This is my lack of knowledge.
I sent Edwin a reel of S2000.
Looking great.
It is sitting fantastic.
I said to him, I know nothing, but what are these wheels?
I would...
They look cool.
And he responded.
What did you respond to?
I said, Ben, those are T37s.
They are in a very aggressive fitment.
Those are 45 grand.
Yeah.
Which to me, I was like, why?
But that, you've just distilled the reason why people get it wrong.
They see a reel of a T37 in correct fitment,
in aggressive offset, looking really good.
They either find the T37 and go, oh, that's too much.
Or they happen to stumble upon a rotor grid that now looks...
In my head, that looks pretty much the same.
You can never get it to look the same.
The fitment will never be identical,
because the face of the wheel is different.
But people will settle for it.
Which is fine.
Again, there's nothing wrong with that.
But the good wheels cost money for good reason,
because everyone wants them, because they're the best.

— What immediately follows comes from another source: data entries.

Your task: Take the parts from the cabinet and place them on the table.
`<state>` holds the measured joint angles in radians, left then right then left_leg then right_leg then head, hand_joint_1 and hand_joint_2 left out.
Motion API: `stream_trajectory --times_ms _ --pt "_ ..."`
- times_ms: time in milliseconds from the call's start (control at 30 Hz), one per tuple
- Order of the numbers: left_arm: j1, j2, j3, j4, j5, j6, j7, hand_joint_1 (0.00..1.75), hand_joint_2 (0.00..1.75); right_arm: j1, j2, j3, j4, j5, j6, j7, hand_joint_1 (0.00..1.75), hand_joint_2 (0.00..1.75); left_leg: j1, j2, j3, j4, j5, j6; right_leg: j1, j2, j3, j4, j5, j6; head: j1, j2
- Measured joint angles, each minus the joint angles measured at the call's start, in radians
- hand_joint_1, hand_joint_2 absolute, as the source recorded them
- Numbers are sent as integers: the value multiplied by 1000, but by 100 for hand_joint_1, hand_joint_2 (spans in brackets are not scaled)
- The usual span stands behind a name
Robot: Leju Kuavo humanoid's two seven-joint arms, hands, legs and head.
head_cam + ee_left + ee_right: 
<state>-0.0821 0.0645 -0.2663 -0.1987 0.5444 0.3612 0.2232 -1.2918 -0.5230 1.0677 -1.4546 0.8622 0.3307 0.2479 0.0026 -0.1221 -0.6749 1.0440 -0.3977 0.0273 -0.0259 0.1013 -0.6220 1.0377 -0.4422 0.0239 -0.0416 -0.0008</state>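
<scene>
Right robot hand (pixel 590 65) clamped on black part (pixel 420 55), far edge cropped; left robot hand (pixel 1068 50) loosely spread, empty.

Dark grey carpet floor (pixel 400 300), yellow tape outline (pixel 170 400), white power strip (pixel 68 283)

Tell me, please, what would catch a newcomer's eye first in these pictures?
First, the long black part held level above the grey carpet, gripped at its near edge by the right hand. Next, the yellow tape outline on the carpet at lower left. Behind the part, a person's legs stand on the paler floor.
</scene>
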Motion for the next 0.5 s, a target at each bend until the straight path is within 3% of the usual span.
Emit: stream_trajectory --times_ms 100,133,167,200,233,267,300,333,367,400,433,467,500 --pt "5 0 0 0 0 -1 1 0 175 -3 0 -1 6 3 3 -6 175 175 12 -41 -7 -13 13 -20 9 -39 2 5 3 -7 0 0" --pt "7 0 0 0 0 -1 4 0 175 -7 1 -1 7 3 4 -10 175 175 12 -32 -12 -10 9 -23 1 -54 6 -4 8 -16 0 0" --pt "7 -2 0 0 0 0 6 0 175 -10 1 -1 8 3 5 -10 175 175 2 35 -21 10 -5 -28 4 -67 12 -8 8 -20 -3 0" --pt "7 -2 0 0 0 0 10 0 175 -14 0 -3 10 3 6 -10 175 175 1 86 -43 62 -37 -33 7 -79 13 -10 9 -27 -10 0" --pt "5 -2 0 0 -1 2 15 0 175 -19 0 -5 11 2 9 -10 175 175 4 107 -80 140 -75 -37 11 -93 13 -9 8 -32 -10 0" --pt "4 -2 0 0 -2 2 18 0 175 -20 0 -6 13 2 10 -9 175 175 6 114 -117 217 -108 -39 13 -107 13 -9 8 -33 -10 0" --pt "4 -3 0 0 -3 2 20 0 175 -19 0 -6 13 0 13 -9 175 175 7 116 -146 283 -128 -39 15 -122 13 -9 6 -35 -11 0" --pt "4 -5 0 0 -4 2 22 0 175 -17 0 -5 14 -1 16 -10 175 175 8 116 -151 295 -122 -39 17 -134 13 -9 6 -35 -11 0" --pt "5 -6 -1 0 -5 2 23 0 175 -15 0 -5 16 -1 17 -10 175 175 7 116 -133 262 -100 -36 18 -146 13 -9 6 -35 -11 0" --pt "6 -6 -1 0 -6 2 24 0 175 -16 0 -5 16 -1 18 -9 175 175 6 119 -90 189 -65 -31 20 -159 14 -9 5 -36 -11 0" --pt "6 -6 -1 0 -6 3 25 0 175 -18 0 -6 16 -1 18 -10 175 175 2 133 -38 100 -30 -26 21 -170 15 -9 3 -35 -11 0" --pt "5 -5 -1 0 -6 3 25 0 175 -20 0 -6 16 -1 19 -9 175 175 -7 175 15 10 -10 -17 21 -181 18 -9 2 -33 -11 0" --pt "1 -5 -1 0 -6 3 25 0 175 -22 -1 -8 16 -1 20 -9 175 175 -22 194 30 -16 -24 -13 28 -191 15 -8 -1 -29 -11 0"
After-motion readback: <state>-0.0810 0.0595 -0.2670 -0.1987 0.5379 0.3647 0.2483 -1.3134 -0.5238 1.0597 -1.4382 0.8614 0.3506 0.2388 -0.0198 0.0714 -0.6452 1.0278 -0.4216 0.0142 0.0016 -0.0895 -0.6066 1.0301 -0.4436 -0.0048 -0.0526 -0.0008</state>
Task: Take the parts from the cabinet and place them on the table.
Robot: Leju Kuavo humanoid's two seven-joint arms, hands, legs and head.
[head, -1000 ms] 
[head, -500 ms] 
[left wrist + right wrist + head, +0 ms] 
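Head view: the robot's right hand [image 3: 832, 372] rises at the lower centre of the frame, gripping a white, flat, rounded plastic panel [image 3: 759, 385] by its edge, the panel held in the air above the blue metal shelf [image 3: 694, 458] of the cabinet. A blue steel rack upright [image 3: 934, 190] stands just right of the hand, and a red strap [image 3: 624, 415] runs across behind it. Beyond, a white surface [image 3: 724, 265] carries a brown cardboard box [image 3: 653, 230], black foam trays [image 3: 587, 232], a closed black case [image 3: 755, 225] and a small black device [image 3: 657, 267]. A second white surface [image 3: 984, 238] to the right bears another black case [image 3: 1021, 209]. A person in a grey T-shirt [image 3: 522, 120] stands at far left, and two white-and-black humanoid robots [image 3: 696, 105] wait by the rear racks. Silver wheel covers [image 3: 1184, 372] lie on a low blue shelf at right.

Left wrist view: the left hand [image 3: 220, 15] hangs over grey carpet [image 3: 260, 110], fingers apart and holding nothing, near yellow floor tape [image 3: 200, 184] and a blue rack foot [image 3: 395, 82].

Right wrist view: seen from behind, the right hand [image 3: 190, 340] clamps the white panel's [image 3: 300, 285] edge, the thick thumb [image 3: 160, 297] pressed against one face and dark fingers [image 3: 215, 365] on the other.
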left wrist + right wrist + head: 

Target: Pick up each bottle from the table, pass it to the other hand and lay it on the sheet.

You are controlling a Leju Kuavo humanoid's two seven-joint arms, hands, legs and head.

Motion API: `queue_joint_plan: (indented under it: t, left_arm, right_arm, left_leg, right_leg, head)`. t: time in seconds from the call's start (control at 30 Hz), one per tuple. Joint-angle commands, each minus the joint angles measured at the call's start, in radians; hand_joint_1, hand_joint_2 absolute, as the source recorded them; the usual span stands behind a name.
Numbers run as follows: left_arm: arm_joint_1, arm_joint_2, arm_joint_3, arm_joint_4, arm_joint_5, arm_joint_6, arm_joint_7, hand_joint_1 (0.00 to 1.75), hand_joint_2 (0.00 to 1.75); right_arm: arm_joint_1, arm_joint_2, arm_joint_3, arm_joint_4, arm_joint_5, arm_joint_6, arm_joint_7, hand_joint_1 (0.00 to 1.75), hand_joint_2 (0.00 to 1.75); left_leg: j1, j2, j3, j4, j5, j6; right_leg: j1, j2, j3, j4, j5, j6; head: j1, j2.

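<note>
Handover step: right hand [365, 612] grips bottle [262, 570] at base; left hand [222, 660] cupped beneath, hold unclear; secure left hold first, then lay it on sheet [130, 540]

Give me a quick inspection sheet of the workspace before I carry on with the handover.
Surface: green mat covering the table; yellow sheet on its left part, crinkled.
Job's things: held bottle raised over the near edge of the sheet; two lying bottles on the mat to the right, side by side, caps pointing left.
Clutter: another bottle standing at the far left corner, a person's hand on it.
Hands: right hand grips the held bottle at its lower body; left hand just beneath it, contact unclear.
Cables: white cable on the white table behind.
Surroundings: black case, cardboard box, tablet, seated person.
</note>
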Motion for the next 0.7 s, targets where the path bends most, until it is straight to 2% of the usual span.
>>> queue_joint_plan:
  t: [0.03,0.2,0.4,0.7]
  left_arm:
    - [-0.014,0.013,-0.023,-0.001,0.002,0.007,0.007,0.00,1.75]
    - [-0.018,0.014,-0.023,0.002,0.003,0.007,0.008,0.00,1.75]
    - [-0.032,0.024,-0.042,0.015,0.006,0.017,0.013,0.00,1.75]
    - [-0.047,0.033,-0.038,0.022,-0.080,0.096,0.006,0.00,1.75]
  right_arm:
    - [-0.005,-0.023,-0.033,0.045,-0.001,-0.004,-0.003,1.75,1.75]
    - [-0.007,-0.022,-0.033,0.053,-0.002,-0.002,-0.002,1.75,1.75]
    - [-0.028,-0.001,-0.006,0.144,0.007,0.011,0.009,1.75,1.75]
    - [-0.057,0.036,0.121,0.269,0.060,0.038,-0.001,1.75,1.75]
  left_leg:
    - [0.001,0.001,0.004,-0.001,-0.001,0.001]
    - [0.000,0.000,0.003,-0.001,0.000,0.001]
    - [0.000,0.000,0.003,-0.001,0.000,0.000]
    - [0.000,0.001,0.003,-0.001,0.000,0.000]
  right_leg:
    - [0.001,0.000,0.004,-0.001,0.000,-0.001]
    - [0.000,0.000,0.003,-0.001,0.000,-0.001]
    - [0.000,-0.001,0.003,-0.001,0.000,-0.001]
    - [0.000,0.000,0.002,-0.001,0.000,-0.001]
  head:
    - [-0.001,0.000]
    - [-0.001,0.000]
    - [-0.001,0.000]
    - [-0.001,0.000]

To be fair, I'll be honest with you,
if it wasn't for you guys being here,
I would just never do wheels.
I would have bought...
What I would have done is I would have got facelifted bigger wheels,
like standard S1000 ones, which are fine.
And I would have probably spaced it and lowered it,
and it would have looked okay.
But it wouldn't have...
It's not going to look as good as it will look, please.
It's going to look great.
It's going to look really good.
I still find wheels daunting.
If I look up wheels that I like,
and it says you have to roll arches and do this,
I normally won't bother.
Yeah.
Because it's too much hassle.
It is, yeah.
And then money also spent for...
Then you start doing it,
and it doesn't actually fit or whatever.
But that's why I've already...
Two, one set of aftermarket wheels ever?
Yeah.
But I genuinely, for the most part, prefer an OEM wheel.
But you did, when you did buy those aftermarket wheels,
do the correct thing,
which is look at what other people have done.
Yeah, exactly.
There was the McGann wheels that were...
Again, you're just copying what other people have done.
And there'll be some people that don't like that.
They go, you need to make more original
and get custom made 8,000 million pound wheels that are...
If you want to do that, that's fine.
But there was information out there that said these won't rub...
These fit on these, whatever.
The brackets, they rub the hell.
And yeah, but when it starts to go,
oh, actually, yeah, you need to run this.
And even like running like extra...
Like, it's like, oh, you need to run this camera.
I want to run the camera that makes it drive well.
Yeah, exactly.
Not run the camera.
Which is...
It's like a...
Yeah, there's a line you cross into going stance.
Yeah.
Where you're going, okay, I'm going purely for looks.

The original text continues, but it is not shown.